#### HOW TO COMPLETE THIS TASK:
For this exercise, set down all the records exactly as given.

#### EXTRACTED INFORMATION:
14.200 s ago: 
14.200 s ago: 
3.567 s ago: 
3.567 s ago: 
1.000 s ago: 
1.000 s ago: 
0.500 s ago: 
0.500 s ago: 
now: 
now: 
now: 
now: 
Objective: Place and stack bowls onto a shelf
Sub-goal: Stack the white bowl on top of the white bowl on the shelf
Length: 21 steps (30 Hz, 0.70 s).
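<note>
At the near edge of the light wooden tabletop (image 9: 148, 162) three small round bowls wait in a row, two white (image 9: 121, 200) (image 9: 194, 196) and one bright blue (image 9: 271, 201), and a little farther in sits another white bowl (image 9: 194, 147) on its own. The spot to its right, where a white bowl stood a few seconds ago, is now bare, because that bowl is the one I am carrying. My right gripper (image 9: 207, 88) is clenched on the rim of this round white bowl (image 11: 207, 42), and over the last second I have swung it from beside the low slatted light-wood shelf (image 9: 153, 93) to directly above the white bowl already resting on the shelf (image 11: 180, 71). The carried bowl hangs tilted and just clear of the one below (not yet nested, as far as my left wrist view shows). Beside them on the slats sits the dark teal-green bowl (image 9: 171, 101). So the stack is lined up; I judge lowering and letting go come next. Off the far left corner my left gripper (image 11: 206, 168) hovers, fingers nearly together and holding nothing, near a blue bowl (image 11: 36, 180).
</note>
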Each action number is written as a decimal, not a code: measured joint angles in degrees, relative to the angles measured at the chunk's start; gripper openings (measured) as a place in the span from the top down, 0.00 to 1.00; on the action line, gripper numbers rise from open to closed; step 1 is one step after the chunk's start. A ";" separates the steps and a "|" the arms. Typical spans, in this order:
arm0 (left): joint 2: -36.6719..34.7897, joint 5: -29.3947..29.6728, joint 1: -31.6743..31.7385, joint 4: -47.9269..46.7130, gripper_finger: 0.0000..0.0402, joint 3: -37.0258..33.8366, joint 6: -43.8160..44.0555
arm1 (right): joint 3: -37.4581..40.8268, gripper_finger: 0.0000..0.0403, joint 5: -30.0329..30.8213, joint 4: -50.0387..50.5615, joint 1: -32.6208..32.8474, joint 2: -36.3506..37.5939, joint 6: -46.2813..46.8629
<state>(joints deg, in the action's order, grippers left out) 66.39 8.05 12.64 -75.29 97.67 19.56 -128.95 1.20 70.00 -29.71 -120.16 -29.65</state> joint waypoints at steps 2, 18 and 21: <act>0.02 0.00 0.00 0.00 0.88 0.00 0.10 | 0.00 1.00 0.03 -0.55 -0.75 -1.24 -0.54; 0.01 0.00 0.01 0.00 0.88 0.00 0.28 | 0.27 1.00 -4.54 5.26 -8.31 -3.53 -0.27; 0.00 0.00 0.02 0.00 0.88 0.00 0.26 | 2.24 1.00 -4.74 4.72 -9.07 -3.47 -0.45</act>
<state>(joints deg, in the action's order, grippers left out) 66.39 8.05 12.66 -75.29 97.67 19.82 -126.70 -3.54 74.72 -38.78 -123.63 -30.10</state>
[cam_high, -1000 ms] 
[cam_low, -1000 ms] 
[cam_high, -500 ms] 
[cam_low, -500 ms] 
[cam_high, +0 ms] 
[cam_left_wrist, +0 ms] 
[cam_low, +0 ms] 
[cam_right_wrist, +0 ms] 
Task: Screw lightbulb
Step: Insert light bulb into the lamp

#### SOLUTION:
14.200 s ago: 
14.200 s ago: 
3.567 s ago: 
3.567 s ago: 
1.000 s ago: 
1.000 s ago: 
0.500 s ago: 
0.500 s ago: 
now: 
now: 
now: 
now: 
Objective: Place and stack bowls onto a shelf
Sub-goal: Stack the white bowl on top of the white bowl on the shelf
Length: 21 steps (30 Hz, 0.70 s).
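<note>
At the near edge of the light wooden tabletop (image 9: 148, 162) three small round bowls wait in a row, two white (image 9: 121, 200) (image 9: 194, 196) and one bright blue (image 9: 271, 201), and a little farther in sits another white bowl (image 9: 194, 147) on its own. The spot to its right, where a white bowl stood a few seconds ago, is now bare, because that bowl is the one I am carrying. My right gripper (image 9: 207, 88) is clenched on the rim of this round white bowl (image 11: 207, 42), and over the last second I have swung it from beside the low slatted light-wood shelf (image 9: 153, 93) to directly above the white bowl already resting on the shelf (image 11: 180, 71). The carried bowl hangs tilted and just clear of the one below (not yet nested, as far as my left wrist view shows). Beside them on the slats sits the dark teal-green bowl (image 9: 171, 101). So the stack is lined up; I judge lowering and letting go come next. Off the far left corner my left gripper (image 11: 206, 168) hovers, fingers nearly together and holding nothing, near a blue bowl (image 11: 36, 180).
</note>
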Each action number is written as a decimal, not a code: measured joint angles in degrees, relative to the angles measured at the chunk's start; gripper openings (measured) as a place in the span from the top down, 0.00 to 1.00; on the action line, gripper numbers rise from open to closed; step 1 is one step after the chunk's start. A ";" separates the steps and a "|" the arms. Typical spans, in this order:
arm0 (left): joint 2: -36.6719..34.7897, joint 5: -29.3947..29.6728, joint 1: -31.6743..31.7385, joint 4: -47.9269..46.7130, gripper_finger: 0.0000..0.0402, joint 3: -37.0258..33.8366, joint 6: -43.8160..44.0555
arm1 (right): joint 3: -37.4581..40.8268, gripper_finger: 0.0000..0.0403, joint 5: -30.0329..30.8213, joint 4: -50.0387..50.5615, joint 1: -32.6208..32.8474, joint 2: -36.3506..37.5939, joint 6: -46.2813..46.8629
<state>(joints deg, in the action's order, grippers left out) 66.39 8.05 12.64 -75.29 97.67 19.56 -128.95 1.20 70.00 -29.71 -120.16 -29.65</state> joint waypoints at steps 2, 18 and 21: <act>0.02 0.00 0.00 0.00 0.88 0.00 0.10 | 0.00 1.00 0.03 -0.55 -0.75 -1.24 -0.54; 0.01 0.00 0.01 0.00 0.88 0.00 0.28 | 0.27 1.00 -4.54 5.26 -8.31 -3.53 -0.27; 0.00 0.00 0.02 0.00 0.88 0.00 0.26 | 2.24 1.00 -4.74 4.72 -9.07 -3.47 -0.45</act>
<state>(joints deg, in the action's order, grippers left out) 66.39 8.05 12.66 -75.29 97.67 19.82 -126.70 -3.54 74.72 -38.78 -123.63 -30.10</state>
[cam_high, -1000 ms] 
[cam_low, -1000 ms] 
[cam_high, -500 ms] 
[cam_low, -500 ms] 
[cam_high, +0 ms] 
[cam_left_wrist, +0 ms] 
[cam_low, +0 ms] 
[cam_right_wrist, +0 ms] 
Task: Screw lightbulb
Step: Insert light bulb into the lamp

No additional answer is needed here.